12.10 Pointers and Lists

All that has been said so far is still preliminary to the main event, for the data structures implemented so far, though dynamic, have not been of the kind whose number of entities could grow and shrink with the needs of the program at run time. In each instance to date in this chapter, there were static variables related to each dynamic instance. It is useful, but does not reach the goals set for this chapter, to declare large numbers of pointer variables (or opaque ones). In order to have truly dynamic collections, there must be a way to free the program from any presuppositions about the number of dynamic entities. Declaring a 500-item static array of pointers does not respond adequately to this challenge.

12.10.1 Declaring The Linked List Apparatus

The perceptive student will respond that the solution is to make new pointer variables as the program goes along (dynamically). In order for this to happen, the pointer type must itself be a field in the record holding the data. Then, every time memory is allocated for a new data record, so is a new pointer variable. Consider the declarations:

TYPE
  ItemPointType = POINTER TO ItemData;
  ItemData =
    RECORD
      data : INTEGER; 
        (* more data fields here *)
      toPoint : ItemPointType;   (* Pointer field *)
    END;
VAR
  itemPoint : ItemPointType;

A call to obtain dynamic memory via

NEW (itemPoint);

will obtain enough memory not only for the requisite data, but also for another pointer, via the additional field at the end of the data record. The next time a dynamic item is needed, a program variable is not necessary, for one can call

NEW (itemPoint^.toPoint);

and the time after that

NEW (itemPoint^.toPoint^.toPoint);

and so on, indefinitely. The static program variable itemPoint points to the first of the dynamic records, and then each in turn points to the next one, and so on. Everything beyond the initial pointer is dynamic. Such a chain of records is called a linked list, and with a little work, does have the potential to be used to hold the data in the airline reservation problem mentioned in section 12.4.3.

A linked list consists of a sequence of dynamically allocated data items, each element of which includes a pointer to the next item on the list. The first item on the list is called the head; the last item is called the tail, and the program pointer that points to the head item is called the head pointer.

Notice that the last item on the list cannot point anywhere. The value of its pointer variable should be set to NIL as a terminal flag.

Also, look carefully at the declarations above. Do you notice anything unusual? Those readers who are operating with a one-pass compiler, and those who believe in declare-it-before-you-use-it (which should be everyone else), might object that this declaration makes use of an entity of type ItemData (to declare the type ItemPointType) before declaring it. Of course, if one writes it the other way around one has to use ItemPointType before declaring it.

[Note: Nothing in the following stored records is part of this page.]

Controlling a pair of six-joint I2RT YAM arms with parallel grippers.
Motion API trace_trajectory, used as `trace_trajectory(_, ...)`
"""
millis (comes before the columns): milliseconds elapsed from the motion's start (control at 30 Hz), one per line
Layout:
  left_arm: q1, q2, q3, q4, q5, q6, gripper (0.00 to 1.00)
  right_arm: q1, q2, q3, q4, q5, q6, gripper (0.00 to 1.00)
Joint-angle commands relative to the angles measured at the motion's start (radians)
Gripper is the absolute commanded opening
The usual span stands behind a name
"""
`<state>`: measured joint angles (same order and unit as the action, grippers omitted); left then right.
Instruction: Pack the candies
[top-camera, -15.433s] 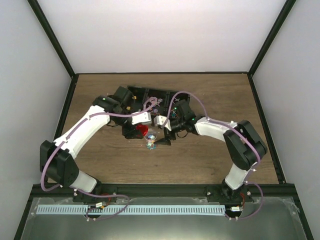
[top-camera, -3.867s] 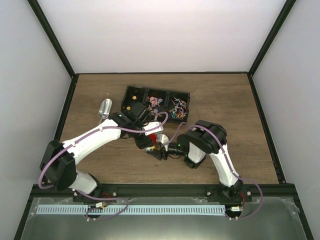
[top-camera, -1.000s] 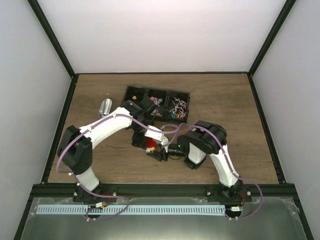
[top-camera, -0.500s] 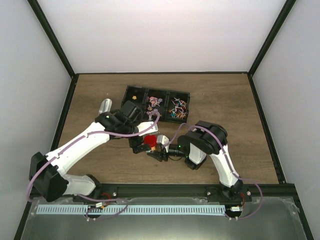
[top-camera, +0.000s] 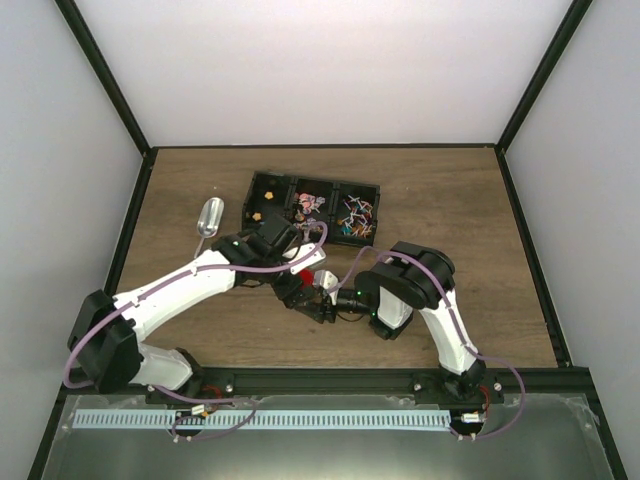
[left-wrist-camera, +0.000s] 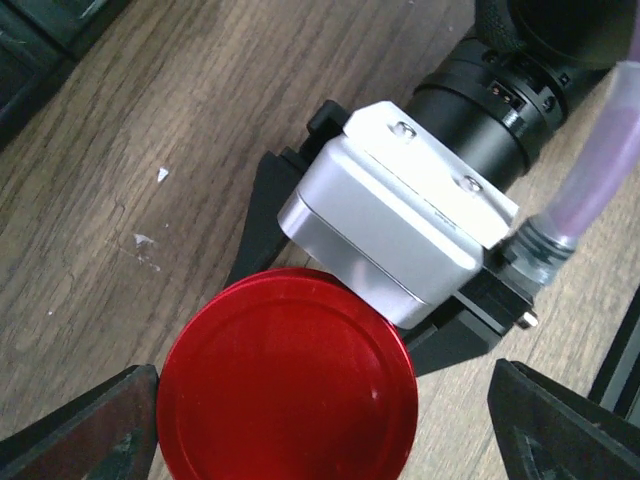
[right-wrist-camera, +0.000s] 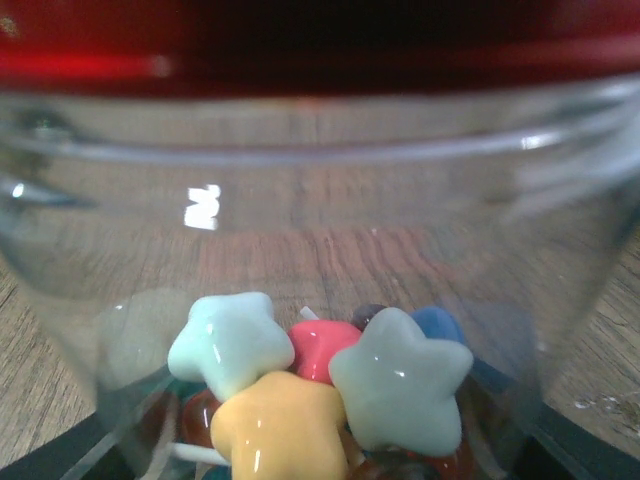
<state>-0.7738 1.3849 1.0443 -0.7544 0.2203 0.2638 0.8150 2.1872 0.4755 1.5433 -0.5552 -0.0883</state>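
Left claw hangs spread wide either side of the red lid, seated on the jar your right claw grips. Candies lie inside; more sit in the black tray. Nearly done, seemingly.

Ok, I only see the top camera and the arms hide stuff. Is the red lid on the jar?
Observer: Yes, the right wrist view shows the red lid across the top of the clear jar.
Operator: Any candies inside?
Observer: Star-shaped candies, pale blue-green, yellow and pink, lie at its bottom.
Operator: Is the left arm squeezing the lid?
Observer: No, the left jaws stand wide open either side of it.
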Motion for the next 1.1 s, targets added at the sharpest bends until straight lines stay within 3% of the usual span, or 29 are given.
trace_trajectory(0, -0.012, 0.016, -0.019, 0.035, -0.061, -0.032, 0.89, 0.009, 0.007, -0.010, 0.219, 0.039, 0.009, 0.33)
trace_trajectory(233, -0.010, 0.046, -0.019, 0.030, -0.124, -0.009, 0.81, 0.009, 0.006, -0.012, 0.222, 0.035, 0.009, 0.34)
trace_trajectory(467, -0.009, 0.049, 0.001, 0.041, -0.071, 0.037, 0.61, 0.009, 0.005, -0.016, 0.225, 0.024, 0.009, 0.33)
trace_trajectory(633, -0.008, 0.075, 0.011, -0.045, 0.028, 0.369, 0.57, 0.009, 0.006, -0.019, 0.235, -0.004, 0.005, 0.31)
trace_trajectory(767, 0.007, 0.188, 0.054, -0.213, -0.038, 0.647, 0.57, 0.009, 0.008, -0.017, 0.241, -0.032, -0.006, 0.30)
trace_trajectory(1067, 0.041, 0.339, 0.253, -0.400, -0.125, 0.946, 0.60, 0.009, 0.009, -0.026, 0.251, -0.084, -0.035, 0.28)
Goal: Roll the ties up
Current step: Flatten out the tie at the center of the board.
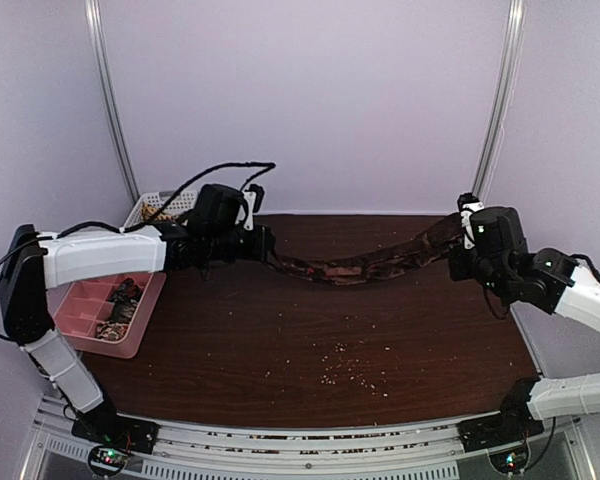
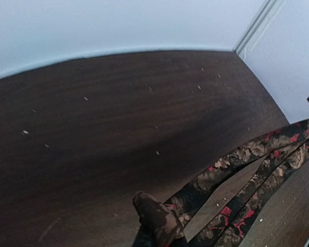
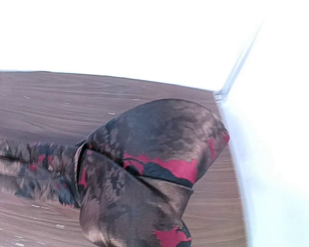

This appears to violate a rule that this text has been very careful about following up to now.

Indeed, even in multi-pass compilers, there is still a declare-it-before-you-use-it-in-a-declaration rule, and the ISO standard actually distinguishes between what are here called single-pass and multiple-pass compilers by referring to them as following either a declare-before-use rule or a declare-before-use-in-declarations rule, respectively. Clearly the former is a greater restriction than and includes the latter.

ISO Modula-2 expresses the rule that allows such circular references in this case in this manner:

The use of an identifier within a new pointer type follows the keywords POINTER TO and is shielded from the declare-before-use-in-declarations that normally applies.

This requires the declaration of the pointer to be the first of the two. Although this rule does not strictly say how far away in the program text the declaration of the type pointed to must be located, it should be placed immediately adjacent to the declaration of the pointer type as in the example above, for the sake of clarity. Indeed, some implementations may have an additional rule requiring either this proximity, or at least that the second declaration be under the same TYPE heading as the first.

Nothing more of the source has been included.